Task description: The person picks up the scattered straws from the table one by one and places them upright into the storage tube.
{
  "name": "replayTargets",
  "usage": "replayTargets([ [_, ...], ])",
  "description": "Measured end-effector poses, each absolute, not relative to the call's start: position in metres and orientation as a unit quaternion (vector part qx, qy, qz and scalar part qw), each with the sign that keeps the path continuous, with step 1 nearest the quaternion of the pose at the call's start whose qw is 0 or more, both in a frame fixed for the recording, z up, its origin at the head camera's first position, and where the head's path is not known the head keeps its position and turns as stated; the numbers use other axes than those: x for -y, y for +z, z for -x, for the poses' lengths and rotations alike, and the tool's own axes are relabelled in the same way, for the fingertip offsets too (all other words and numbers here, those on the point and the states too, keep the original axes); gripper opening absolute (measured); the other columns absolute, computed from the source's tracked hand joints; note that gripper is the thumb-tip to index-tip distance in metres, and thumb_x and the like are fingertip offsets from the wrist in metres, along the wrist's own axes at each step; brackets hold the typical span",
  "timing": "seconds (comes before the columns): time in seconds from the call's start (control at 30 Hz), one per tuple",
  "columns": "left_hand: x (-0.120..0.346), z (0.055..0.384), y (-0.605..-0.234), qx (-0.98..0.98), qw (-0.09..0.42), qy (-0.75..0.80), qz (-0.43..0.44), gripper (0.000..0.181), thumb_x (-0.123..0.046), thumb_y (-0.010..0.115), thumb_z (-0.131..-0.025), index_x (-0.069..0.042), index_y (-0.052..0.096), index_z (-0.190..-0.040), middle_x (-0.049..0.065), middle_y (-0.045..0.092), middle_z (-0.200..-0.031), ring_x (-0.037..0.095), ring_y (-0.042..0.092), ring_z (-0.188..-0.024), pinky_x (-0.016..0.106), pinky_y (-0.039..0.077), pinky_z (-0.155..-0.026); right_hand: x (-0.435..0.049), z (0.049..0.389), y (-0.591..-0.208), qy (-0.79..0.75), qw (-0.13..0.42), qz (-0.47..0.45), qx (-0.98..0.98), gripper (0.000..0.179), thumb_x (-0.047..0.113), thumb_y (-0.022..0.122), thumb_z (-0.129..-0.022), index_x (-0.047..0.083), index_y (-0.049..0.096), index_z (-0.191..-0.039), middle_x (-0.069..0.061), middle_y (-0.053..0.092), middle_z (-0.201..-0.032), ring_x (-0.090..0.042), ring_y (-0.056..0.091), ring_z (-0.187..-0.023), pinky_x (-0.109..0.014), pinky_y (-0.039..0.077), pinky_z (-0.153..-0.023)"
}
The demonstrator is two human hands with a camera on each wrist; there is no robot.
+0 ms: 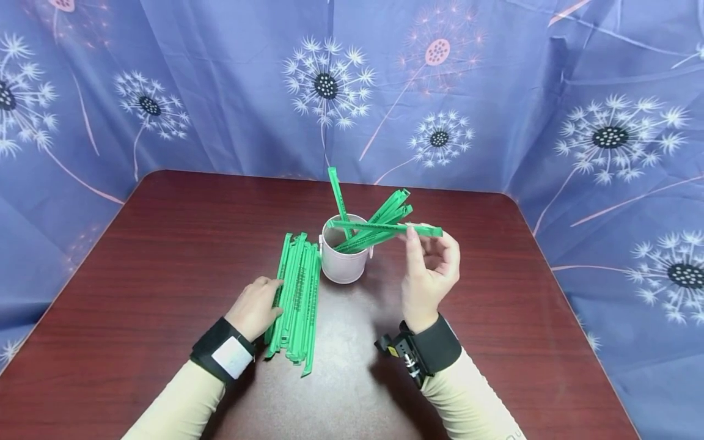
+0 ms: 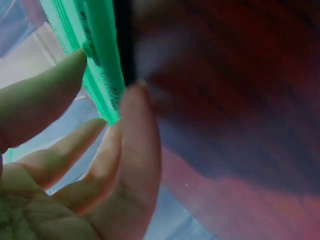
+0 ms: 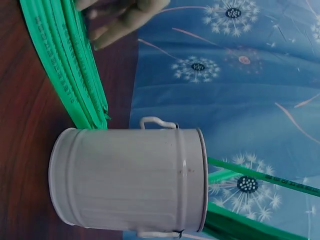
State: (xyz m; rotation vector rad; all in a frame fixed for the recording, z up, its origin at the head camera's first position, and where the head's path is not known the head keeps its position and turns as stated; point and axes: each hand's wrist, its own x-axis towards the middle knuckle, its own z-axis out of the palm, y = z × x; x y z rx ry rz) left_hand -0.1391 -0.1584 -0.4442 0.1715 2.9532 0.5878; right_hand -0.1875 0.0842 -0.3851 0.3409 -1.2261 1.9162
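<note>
My right hand [image 1: 428, 272] pinches a long, thin green stick packet [image 1: 374, 227] near its right end. The packet lies nearly level across the mouth of a small white metal bucket [image 1: 343, 266]. Several similar green packets [image 1: 385, 215] lean inside the bucket and poke out above its rim. Left of the bucket lies a pile of green packets [image 1: 299, 293] with black print, roughly side by side. My left hand [image 1: 254, 308] is at the pile's left edge, its thumb and fingertips on the packets. In the left wrist view the fingers [image 2: 142, 135] look fairly straight and spread.
The dark red-brown table [image 1: 181, 244] carries the bucket and the pile. Behind it hangs a blue curtain [image 1: 236, 79] with a dandelion pattern. Small handles [image 3: 157, 121] stick out from the bucket's sides. Black bands [image 1: 437, 342] wrap both wrists.
</note>
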Motion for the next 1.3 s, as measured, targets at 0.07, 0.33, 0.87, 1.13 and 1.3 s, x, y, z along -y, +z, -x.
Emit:
replayTargets([
  [0.07, 0.16, 0.139, -0.445, -0.976, 0.075, 0.198, -0.046, 0.053, -0.003, 0.075, -0.083, 0.01, 0.056, -0.13, 0.033, 0.058, -0.124, 0.046, 0.061, -0.111, 0.052, 0.052, -0.092, -0.085, 0.188, -0.386, 0.758, 0.41, -0.131, 0.49, 0.016, -0.009, 0.065, -0.087, -0.005, 0.062, -0.101, -0.006, 0.071, -0.094, -0.018, 0.073, -0.08, -0.033, 0.06, -0.076],
  [0.33, 0.164, 0.143, -0.447, -0.965, 0.091, 0.245, 0.001, 0.061, -0.003, 0.078, -0.08, 0.01, 0.052, -0.134, 0.028, 0.063, -0.115, 0.042, 0.062, -0.107, 0.051, 0.053, -0.088, -0.084, 0.19, -0.402, 0.756, 0.358, -0.105, 0.538, 0.018, -0.001, 0.071, -0.086, 0.01, 0.066, -0.1, 0.001, 0.073, -0.089, -0.011, 0.071, -0.075, -0.025, 0.058, -0.07],
  [0.87, 0.167, 0.141, -0.447, -0.949, 0.09, 0.3, 0.032, 0.056, -0.001, 0.072, -0.086, 0.008, 0.05, -0.137, 0.015, 0.065, -0.103, 0.025, 0.064, -0.085, 0.031, 0.055, -0.061, -0.082, 0.196, -0.425, 0.751, 0.309, -0.08, 0.578, 0.013, -0.003, 0.069, -0.088, 0.002, 0.064, -0.098, 0.006, 0.071, -0.085, -0.008, 0.071, -0.074, -0.024, 0.058, -0.072],
  [1.13, 0.166, 0.14, -0.443, -0.956, 0.063, 0.286, 0.011, 0.052, -0.002, 0.068, -0.087, 0.006, 0.052, -0.135, 0.015, 0.067, -0.106, 0.032, 0.064, -0.099, 0.047, 0.053, -0.085, -0.083, 0.2, -0.429, 0.771, 0.295, -0.083, 0.559, 0.014, -0.004, 0.068, -0.088, 0.003, 0.063, -0.098, 0.001, 0.071, -0.083, -0.01, 0.071, -0.071, -0.028, 0.06, -0.071],
  [1.3, 0.163, 0.139, -0.44, -0.956, 0.055, 0.289, 0.005, 0.052, -0.001, 0.066, -0.088, 0.006, 0.05, -0.137, 0.019, 0.067, -0.111, 0.037, 0.063, -0.107, 0.051, 0.052, -0.089, -0.084, 0.204, -0.432, 0.775, 0.284, -0.073, 0.559, 0.013, -0.003, 0.068, -0.088, 0.001, 0.061, -0.099, 0.001, 0.07, -0.085, -0.01, 0.071, -0.073, -0.028, 0.06, -0.07],
])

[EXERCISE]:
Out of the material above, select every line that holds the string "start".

[RESPONSE TO THIS EXERCISE]:
  "description": "Measured end-effector poses, each absolute, not relative to the call's start: position in metres and orientation as a unit quaternion (vector part qx, qy, qz and scalar part qw), each with the sign that keeps the path continuous, with step 1 nearest the quaternion of the pose at the call's start whose qw is 0 or more, both in a frame fixed for the recording, z up, its origin at the head camera's first position, and where the head's path is not known the head keeps its position and turns as stated; the numbers use other axes than those: x for -y, y for +z, z for -x, for the poses' lengths and rotations alike, and the tool's own axes are relabelled in the same way, for the fingertip offsets too (all other words and numbers here, those on the point and the states too, keep the original axes); gripper opening absolute (measured); the other columns absolute, computed from the source's tracked hand joints; note that gripper is the thumb-tip to index-tip distance in metres, and thumb_x and the like are fingertip offsets from the wrist in metres, along the wrist's own axes at each step; brackets hold the typical span",
  "timing": "seconds (comes before the columns): time in seconds from the call's start (control at 30 Hz), one per tuple",

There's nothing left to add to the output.